Anyone who wants to get the benefits of FaaS needs to use a cloud service provider to implement FaaS.
- In the FaaS model, developers are not concerned with infrastructure and service-related computing, and they are only concerned with writing functions.
- These functions on getting invoked will cause the cloud provider to bring up the server, and on the successful execution of the Function, the server goes down.
- These servers get available on demand when the Function invokes and goes down until the Function executes. Thus saving cost for the subscriber of cloud services as well.
What is the Serverless Architecture of FaaS?
Serverless architecture is a far broader concept than FaaS. With a large number of workloads now shifting to the cloud, cloud providers need to provide backend services like
- Load balancer configuration
- Cluster management
- Operating system to support the workloads etc
These are known as BaaS (Backend as a service). And serverless architecture comprises FaaS and BaaS.
For example, in databases, many BaaS solution providers provide data validation mechanisms so an application can use these at its backend to authenticate with the database. Now FaaS comes into play. Consider the case when a new record is inserted into the database. Using FaaS, a small function can be added inside the application container, triggered when a new record is added inside the database.
The serverless architecture makes FaaS more reliable and affordable. It promotes the trend to implement things as services and use API gateways to map HTTP requests with those functions.
Serverless Architecture offers huge advantages for companies seeking to transform at scale and support digital journeys.
Use cases of FaaS
One most effective use case of FaaS would be its ability to provide “on-demand” functionality. The “on-demand” functionality enables the powering down feature of any infrastructure leading to cut down the cost, and billing would drastically get lower. You can view the AWS (Amazon Web Services).
In terms of availability, security, and maintenance related tasks, these cloud provider servers are beneficial; otherwise, these things have to be manually managed alongside.

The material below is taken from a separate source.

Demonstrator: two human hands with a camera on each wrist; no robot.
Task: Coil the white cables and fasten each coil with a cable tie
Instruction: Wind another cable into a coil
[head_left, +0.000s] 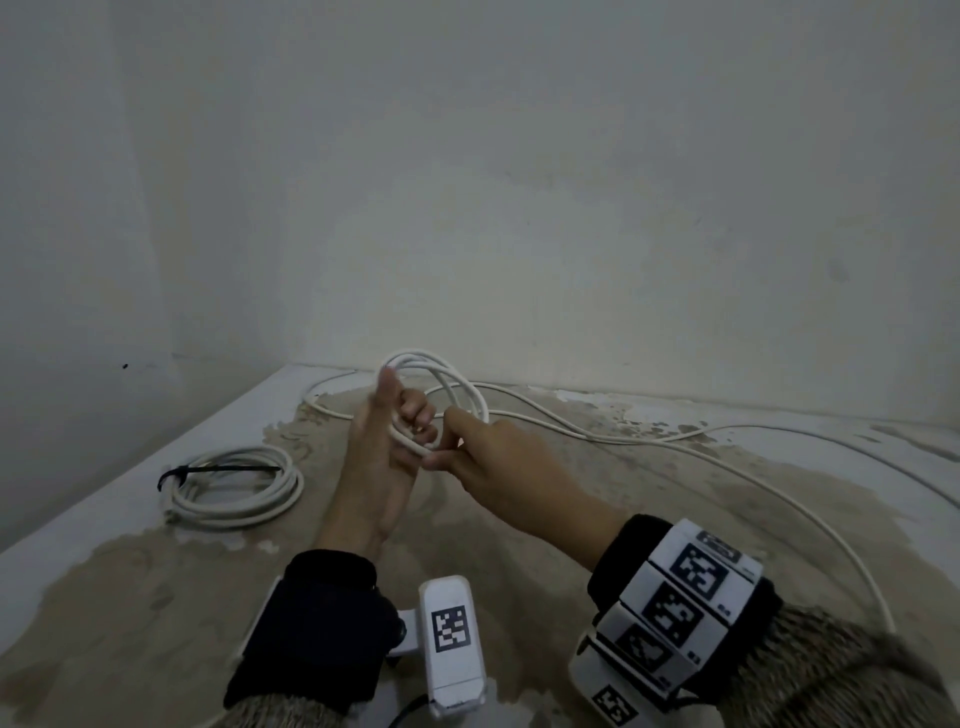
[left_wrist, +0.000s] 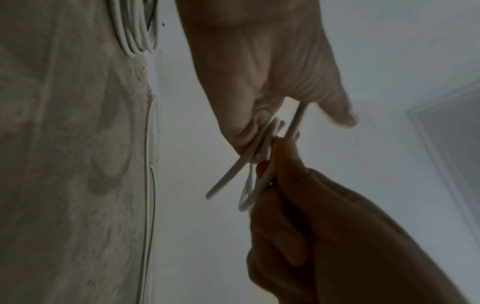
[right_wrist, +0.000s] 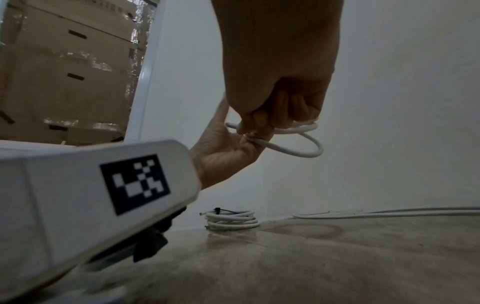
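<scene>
Above the table, my left hand (head_left: 408, 423) holds up a few loops of white cable (head_left: 447, 376), its fingers curled round them and its thumb pointing up. My right hand (head_left: 441, 452) meets it from the right and pinches a strand of the same cable at the bottom of the loops. The left wrist view shows the left hand (left_wrist: 259, 127) and the right hand (left_wrist: 280, 164) both on the cable (left_wrist: 228, 179). In the right wrist view a loop (right_wrist: 298, 149) hangs under my right hand (right_wrist: 259, 123). A finished coil (head_left: 234, 486) bound with a black cable tie (head_left: 218, 470) lies at the left.
The loose rest of the cable (head_left: 675, 441) trails over the worn table top (head_left: 156, 597) to the right and curves back toward my right arm. A white wall (head_left: 519, 208) closes the back. Cardboard boxes (right_wrist: 64, 72) stand off to the left.
</scene>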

Simplified Developer Logistics
The development team loves Faas service as it simplifies application development, and sending updates to users becomes smooth. With server infrastructure fully optimized, software developers and teams can focus more on what they are best doing. This leads to faster development, faster updates, and response to customers.
Pro Tips for Adopting Function as a Service
Few questions you need to ask yourself before going for FaaS services would be:
- Will FaaS bring a positive impact on daily development workflow?
- Do we have the budget to afford FaaS services, and how it will lead to the efficient development of our project.
- What is the purpose of subscribing to FaaS services in our project?
- Which FaaS provider would best suit your purpose.
These are the few questions you need to keep in mind before implementing Function as a Service (FaaS) to your workflow.
In the end, it all comes down to you and your work environment. Whether FaaS will be suitable for your environment or not needs to be identified by you. Like every other workflow that works for a particular set of needs and fits in certain situations, the same is the case with FaaS.